Just looking at the beer refrigerator in the store or supermarket we see a lot of light beers and a few in dark containers, which are not necessarily dark, but very few are dark.
More light beer than dark beer is consumed in the world, but how do you determine what is a light or dark beer? and what are their differences?
Well, at one time it was not possible to agree on whether a beer was light or dark, so in order to classify beers it was important to have common ground on what is light and/or dark regardless of whether your beer is one or the other. .
For this purpose, a standard color measurement system in English SRM (Standard Reference Method) was proposed with which the shades were first defined and the beer was compared against this reference table.

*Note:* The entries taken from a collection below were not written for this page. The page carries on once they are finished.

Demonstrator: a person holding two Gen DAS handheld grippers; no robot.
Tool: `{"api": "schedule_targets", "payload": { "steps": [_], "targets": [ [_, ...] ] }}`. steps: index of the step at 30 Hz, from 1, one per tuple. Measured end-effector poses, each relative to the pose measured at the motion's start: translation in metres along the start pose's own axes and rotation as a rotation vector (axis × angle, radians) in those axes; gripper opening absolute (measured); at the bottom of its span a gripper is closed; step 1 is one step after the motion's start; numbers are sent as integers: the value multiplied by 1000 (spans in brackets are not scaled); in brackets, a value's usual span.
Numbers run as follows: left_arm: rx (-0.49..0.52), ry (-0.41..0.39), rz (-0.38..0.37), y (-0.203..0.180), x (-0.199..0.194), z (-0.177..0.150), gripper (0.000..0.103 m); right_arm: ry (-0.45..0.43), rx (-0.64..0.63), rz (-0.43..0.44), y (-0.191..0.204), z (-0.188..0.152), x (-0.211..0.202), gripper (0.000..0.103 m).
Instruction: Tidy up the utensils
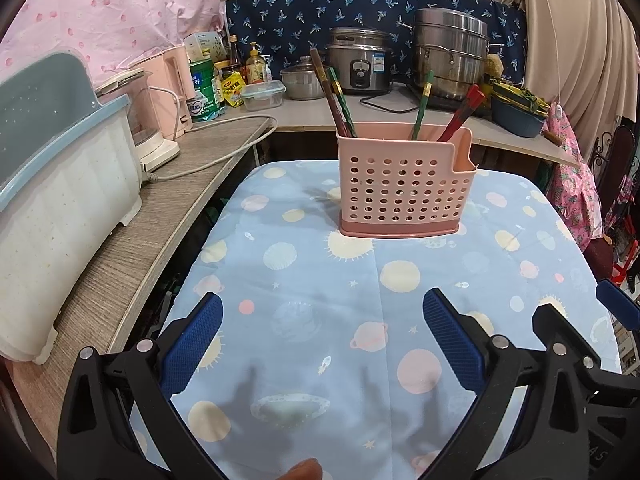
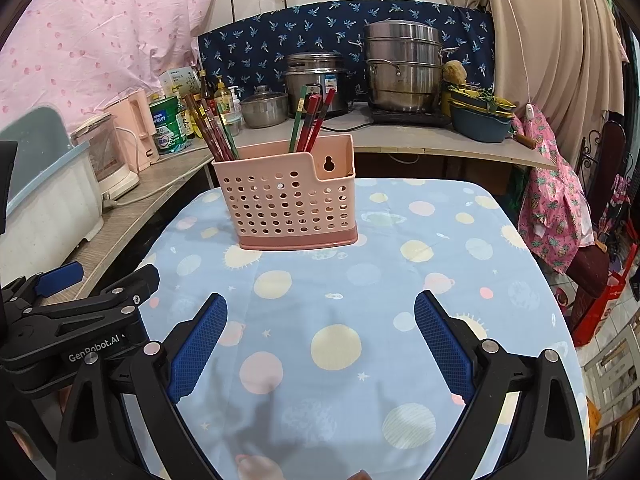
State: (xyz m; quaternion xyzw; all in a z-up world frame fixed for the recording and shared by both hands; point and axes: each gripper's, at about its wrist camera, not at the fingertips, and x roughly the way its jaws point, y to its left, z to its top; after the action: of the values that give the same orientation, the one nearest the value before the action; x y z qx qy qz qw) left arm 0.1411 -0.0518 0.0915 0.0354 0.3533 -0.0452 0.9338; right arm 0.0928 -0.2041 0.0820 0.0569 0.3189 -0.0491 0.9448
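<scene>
A pink perforated utensil holder (image 1: pixel 402 184) stands upright on the blue planet-print tablecloth (image 1: pixel 320 280), at the far middle of the table. Several red, brown and green chopsticks (image 1: pixel 334 92) stick up from it, some at its left end and some (image 1: pixel 460 110) at its right. It also shows in the right wrist view (image 2: pixel 288 200) with its chopsticks (image 2: pixel 214 132). My left gripper (image 1: pixel 322 316) is open and empty, held above the cloth in front of the holder. My right gripper (image 2: pixel 320 316) is open and empty, beside the left one.
A grey counter (image 1: pixel 132 240) on the left bears a white and blue dish rack (image 1: pixel 60 200), a blender and a cable. The back counter holds a rice cooker (image 1: pixel 360 64), steel pots (image 1: pixel 450 52), jars and bowls. Pink cloth (image 2: pixel 556 208) hangs on the right.
</scene>
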Motion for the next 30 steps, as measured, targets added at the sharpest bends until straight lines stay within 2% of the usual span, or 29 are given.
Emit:
{"api": "schedule_targets", "payload": {
  "steps": [30],
  "targets": [
    [6, 7, -13, -1, 8, 3, 96, 3, 2, -5, -1, 1, 3, 91]
  ]
}}
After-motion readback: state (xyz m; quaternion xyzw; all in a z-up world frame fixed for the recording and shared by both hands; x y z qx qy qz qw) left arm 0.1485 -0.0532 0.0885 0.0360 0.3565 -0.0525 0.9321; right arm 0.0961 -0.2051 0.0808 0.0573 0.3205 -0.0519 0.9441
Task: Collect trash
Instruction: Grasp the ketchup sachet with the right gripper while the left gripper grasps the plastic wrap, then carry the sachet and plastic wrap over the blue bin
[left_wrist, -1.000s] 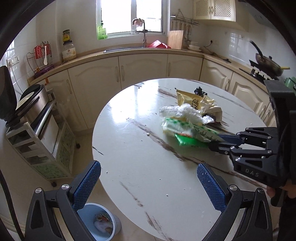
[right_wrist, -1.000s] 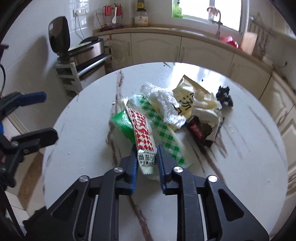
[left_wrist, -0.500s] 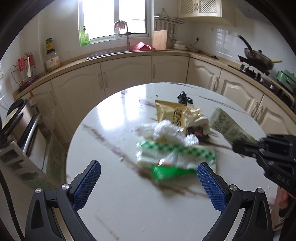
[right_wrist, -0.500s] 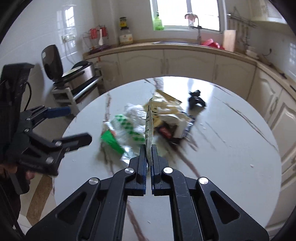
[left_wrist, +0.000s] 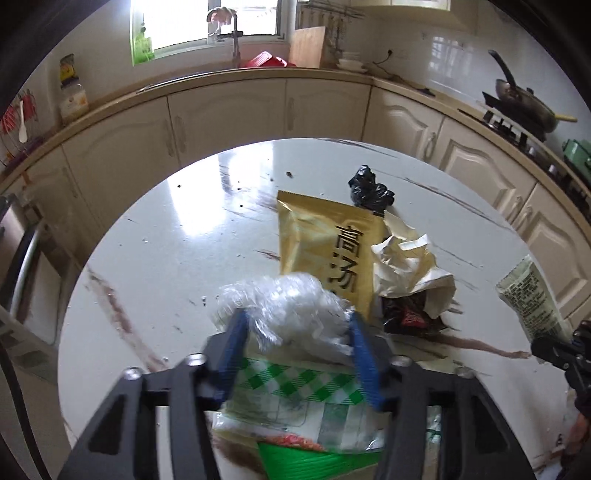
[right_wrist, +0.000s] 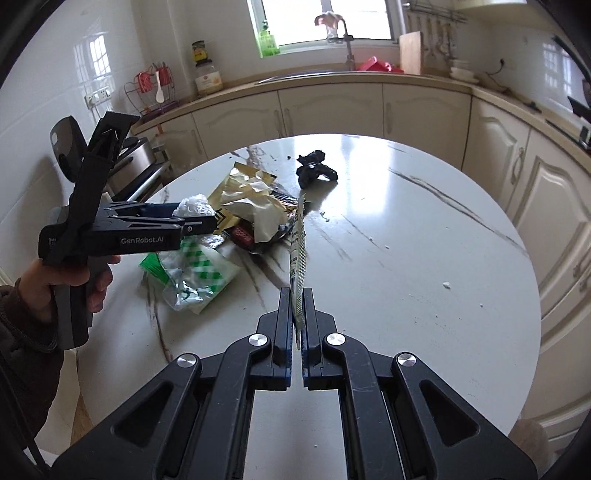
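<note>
A pile of trash lies on the round white table (right_wrist: 424, 236). My left gripper (left_wrist: 295, 317) is closed around a crumpled clear plastic wad (left_wrist: 291, 302), also seen in the right wrist view (right_wrist: 195, 205). Under it lies a green-checked wrapper (left_wrist: 295, 380) over a green packet (left_wrist: 317, 461). Beyond are a gold packet (left_wrist: 321, 236), crumpled cream paper (left_wrist: 402, 266), a dark red wrapper (left_wrist: 410, 317) and a black scrap (left_wrist: 369, 188). My right gripper (right_wrist: 295, 295) is shut on a long snack wrapper (right_wrist: 299, 236), held edge-on above the table; it shows in the left wrist view (left_wrist: 528, 295).
Cream kitchen cabinets (right_wrist: 332, 107) curve behind the table, with a sink and window at the back. A rack with an appliance (right_wrist: 136, 162) stands at the left. A pan (left_wrist: 524, 103) sits on the stove at the right. Crumbs dot the tabletop.
My left gripper moved forward and down onto the pile and closed around the clear plastic wad. My right gripper lifted the long wrapper off the pile and drew it back to the right.
</note>
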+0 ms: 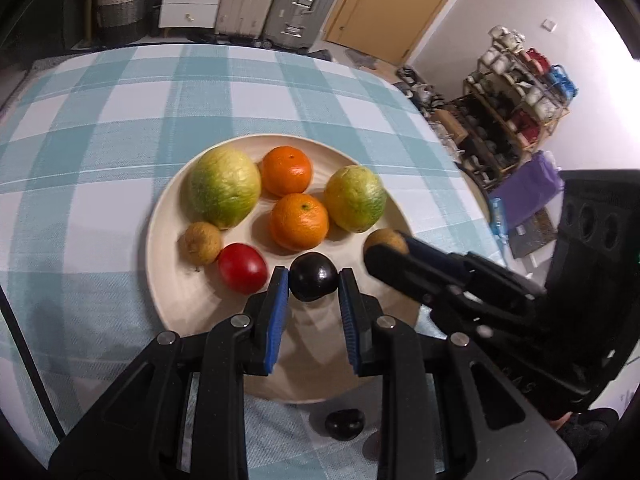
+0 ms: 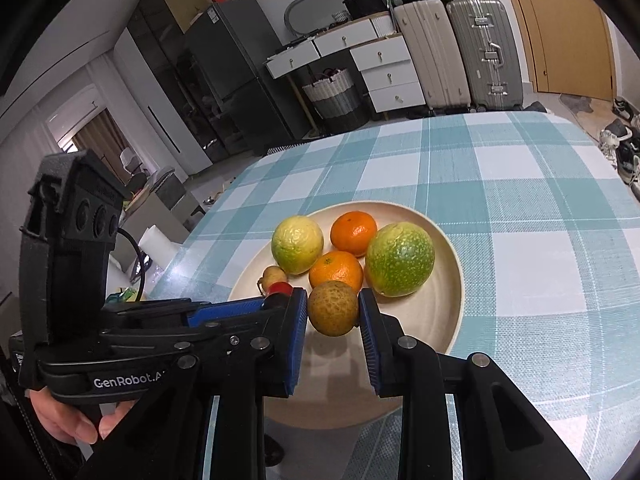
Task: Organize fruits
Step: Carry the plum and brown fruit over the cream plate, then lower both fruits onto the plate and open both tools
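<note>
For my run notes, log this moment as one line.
left gripper: shut on dark plum | right gripper: shut on brown fruit | both over plate

1. Your left wrist camera looks steeply down along its fingers, close above the plate, facing the suitcases at 12 o'clock.
2. Your right wrist camera looks less steeply, also close, with the plate in the centre.
3. Both views share the plate, the checked tablecloth, and each sees the other gripper: at 3 o'clock for the left, at 9 o'clock for the right.
</note>
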Tool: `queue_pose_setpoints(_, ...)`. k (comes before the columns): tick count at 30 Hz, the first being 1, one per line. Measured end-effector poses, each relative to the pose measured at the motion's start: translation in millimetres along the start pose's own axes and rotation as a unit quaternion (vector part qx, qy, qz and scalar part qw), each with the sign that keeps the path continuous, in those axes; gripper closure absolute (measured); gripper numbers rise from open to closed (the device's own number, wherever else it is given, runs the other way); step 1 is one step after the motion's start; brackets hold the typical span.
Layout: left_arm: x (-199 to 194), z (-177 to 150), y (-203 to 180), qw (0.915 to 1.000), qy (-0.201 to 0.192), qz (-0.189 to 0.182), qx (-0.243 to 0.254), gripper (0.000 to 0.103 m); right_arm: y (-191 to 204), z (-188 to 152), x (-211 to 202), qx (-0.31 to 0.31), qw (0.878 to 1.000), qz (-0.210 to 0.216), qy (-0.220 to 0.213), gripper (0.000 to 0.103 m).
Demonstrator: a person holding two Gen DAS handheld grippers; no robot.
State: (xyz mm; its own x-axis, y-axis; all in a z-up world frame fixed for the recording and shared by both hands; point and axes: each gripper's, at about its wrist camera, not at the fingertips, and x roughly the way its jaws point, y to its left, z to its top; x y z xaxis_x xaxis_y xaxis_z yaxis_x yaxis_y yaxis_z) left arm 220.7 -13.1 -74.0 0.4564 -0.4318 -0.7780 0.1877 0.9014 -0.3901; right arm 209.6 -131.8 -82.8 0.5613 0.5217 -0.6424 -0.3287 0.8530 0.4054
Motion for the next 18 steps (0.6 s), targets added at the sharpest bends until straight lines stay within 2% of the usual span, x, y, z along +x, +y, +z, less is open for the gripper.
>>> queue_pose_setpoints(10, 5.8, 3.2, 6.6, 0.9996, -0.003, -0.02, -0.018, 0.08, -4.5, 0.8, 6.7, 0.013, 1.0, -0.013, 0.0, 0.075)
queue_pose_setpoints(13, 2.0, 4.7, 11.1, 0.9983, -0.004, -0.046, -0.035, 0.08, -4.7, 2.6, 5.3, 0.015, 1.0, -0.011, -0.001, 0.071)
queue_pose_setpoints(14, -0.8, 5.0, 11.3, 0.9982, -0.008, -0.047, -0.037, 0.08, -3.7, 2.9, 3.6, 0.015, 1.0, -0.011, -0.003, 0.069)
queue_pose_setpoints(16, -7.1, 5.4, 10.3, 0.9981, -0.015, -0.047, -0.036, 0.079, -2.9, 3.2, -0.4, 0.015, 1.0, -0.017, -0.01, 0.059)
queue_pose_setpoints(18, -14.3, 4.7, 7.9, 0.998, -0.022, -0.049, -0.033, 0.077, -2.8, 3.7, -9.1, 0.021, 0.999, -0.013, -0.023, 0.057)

What they agreed on was a lot of values that were assigned from the color straw to the color black. Even with this reference table it is still a complex task since many intermediate values have been eliminated to leave a simpler table. |
To this series of values from 1 to 40, with 1 being the lowest color and 40 the highest, under this Standard Reference Method it could be said to further simplify that there is a group of colors: Yellows, oranges, coppers, browns and blacks.
Suppose we are talking about colors only, of these 5 groups (yellows, oranges, reds, browns and blacks, which ones would you classify as dark?
In my case I would only classify browns and blacks as dark, but usually many people assign the dark value when it comes to beer from amber or orange.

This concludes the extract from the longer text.